• _What the exercise asks_
Return all lines from the listing below in which "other" appears.

• _Dataset section_
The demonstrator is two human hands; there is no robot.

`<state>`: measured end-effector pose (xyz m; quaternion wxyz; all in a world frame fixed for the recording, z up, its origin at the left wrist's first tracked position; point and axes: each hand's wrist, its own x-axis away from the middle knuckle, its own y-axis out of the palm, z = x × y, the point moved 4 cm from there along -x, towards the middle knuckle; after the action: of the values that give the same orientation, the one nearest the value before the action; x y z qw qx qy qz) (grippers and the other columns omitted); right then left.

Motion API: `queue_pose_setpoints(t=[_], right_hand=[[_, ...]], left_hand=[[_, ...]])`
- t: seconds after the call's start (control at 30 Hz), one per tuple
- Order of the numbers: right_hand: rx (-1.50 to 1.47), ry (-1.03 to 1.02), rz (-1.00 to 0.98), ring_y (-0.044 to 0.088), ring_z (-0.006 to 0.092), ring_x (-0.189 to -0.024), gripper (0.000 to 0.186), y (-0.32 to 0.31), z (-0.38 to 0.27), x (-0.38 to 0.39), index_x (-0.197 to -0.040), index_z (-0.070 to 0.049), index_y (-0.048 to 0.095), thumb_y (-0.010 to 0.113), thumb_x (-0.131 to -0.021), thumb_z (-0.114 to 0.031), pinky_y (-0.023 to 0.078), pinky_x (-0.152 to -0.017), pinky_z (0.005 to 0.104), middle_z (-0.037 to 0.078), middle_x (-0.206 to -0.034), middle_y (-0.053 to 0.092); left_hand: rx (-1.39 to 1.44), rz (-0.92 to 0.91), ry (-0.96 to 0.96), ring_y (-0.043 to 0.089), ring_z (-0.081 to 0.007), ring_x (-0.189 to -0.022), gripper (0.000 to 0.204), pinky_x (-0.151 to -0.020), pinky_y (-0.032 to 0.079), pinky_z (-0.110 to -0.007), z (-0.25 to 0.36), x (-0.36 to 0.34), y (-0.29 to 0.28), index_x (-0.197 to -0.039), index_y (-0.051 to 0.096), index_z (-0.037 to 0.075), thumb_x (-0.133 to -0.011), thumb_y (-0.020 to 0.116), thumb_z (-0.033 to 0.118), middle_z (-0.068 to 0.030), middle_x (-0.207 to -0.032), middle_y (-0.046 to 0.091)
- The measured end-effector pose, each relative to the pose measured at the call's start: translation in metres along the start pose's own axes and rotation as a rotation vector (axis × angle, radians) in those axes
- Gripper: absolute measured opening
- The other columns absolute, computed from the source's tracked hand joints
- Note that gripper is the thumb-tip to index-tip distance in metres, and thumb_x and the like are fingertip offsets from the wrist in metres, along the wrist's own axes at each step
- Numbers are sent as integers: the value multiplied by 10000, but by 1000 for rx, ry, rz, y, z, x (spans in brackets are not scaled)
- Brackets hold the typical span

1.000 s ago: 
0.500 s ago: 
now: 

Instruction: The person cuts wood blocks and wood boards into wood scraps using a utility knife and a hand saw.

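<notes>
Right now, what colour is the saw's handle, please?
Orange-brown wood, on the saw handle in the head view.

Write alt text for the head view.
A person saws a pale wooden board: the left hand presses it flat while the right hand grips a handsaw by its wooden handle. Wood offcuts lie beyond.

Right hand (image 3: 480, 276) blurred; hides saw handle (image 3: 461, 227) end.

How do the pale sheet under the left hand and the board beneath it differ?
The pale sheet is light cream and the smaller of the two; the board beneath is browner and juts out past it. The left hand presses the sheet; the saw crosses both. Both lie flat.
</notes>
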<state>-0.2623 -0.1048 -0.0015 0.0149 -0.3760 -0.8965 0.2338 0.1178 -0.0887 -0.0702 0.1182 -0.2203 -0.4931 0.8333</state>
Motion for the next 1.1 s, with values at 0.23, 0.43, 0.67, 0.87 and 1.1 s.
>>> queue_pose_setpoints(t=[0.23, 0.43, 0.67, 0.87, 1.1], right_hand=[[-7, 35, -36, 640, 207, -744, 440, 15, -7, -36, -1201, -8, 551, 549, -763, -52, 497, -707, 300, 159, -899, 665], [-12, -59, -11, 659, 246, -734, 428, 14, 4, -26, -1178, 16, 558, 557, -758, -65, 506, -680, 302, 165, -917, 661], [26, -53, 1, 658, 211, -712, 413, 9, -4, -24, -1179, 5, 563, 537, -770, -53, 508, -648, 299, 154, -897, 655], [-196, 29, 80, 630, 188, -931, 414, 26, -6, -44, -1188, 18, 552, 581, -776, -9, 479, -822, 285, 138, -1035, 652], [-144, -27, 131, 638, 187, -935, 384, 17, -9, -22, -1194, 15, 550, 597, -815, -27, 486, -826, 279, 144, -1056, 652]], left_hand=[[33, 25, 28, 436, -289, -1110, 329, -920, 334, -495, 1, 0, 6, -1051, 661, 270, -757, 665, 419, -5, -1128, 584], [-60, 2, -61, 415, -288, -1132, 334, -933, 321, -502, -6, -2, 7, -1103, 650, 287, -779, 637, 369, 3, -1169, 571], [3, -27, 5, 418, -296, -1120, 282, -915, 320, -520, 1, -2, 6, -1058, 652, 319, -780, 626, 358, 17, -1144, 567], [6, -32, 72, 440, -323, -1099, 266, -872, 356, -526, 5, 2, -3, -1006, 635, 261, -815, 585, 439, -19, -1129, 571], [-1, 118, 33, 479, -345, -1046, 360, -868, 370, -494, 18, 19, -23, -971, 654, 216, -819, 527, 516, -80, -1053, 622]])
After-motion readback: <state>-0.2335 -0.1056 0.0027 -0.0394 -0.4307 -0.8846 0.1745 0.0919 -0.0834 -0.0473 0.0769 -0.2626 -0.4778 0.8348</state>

• _Output_
`<state>`: measured end-effector pose (xyz m; quaternion wxyz; all in a world frame fixed for the recording, z up, its origin at the left wrist's first tracked position; point and axes: each hand's wrist, its own x-axis away from the middle knuckle, its own y-axis out of the palm, z = x × y, the point moved 4 cm from there along -x, towards the middle knuckle; after the action: of the values that give the same orientation, the one nearest the value before the action; x y z qw qx qy qz) (grippers and the other columns omitted); right then left.
- The other columns absolute, computed from the source's tracked hand joints

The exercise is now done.